**WORK REQUEST:**
Return the data below in full, exactly as it stands.

== Segment start ==

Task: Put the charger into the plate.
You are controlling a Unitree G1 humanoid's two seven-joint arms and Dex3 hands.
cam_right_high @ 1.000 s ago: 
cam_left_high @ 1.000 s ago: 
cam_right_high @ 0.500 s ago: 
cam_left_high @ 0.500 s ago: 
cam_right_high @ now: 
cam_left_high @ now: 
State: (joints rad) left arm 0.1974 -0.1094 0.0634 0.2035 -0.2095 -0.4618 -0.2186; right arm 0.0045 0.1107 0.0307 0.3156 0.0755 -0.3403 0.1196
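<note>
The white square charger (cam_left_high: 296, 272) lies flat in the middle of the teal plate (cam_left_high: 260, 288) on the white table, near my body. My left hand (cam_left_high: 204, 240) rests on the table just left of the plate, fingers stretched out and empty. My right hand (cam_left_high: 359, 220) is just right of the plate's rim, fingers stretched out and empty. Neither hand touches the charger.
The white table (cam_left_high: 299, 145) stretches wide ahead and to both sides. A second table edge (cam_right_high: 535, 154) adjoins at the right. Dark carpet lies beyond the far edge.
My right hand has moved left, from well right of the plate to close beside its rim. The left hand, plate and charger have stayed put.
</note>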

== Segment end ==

**ANSWER SPACE:**
Task: Put the charger into the plate.
You are controlling a Unitree G1 humanoid's two seven-joint arms and Dex3 hands.
cam_right_high @ 1.000 s ago: 
cam_left_high @ 1.000 s ago: 
cam_right_high @ 0.500 s ago: 
cam_left_high @ 0.500 s ago: 
cam_right_high @ now: 
cam_left_high @ now: 
State: (joints rad) left arm 0.1974 -0.1094 0.0634 0.2035 -0.2095 -0.4618 -0.2186; right arm 0.0045 0.1107 0.0307 0.3156 0.0755 -0.3403 0.1196
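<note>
The white square charger (cam_left_high: 296, 272) lies flat in the middle of the teal plate (cam_left_high: 260, 288) on the white table, near my body. My left hand (cam_left_high: 204, 240) rests on the table just left of the plate, fingers stretched out and empty. My right hand (cam_left_high: 359, 220) is just right of the plate's rim, fingers stretched out and empty. Neither hand touches the charger.
The white table (cam_left_high: 299, 145) stretches wide ahead and to both sides. A second table edge (cam_right_high: 535, 154) adjoins at the right. Dark carpet lies beyond the far edge.
My right hand has moved left, from well right of the plate to close beside its rim. The left hand, plate and charger have stayed put.
</note>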

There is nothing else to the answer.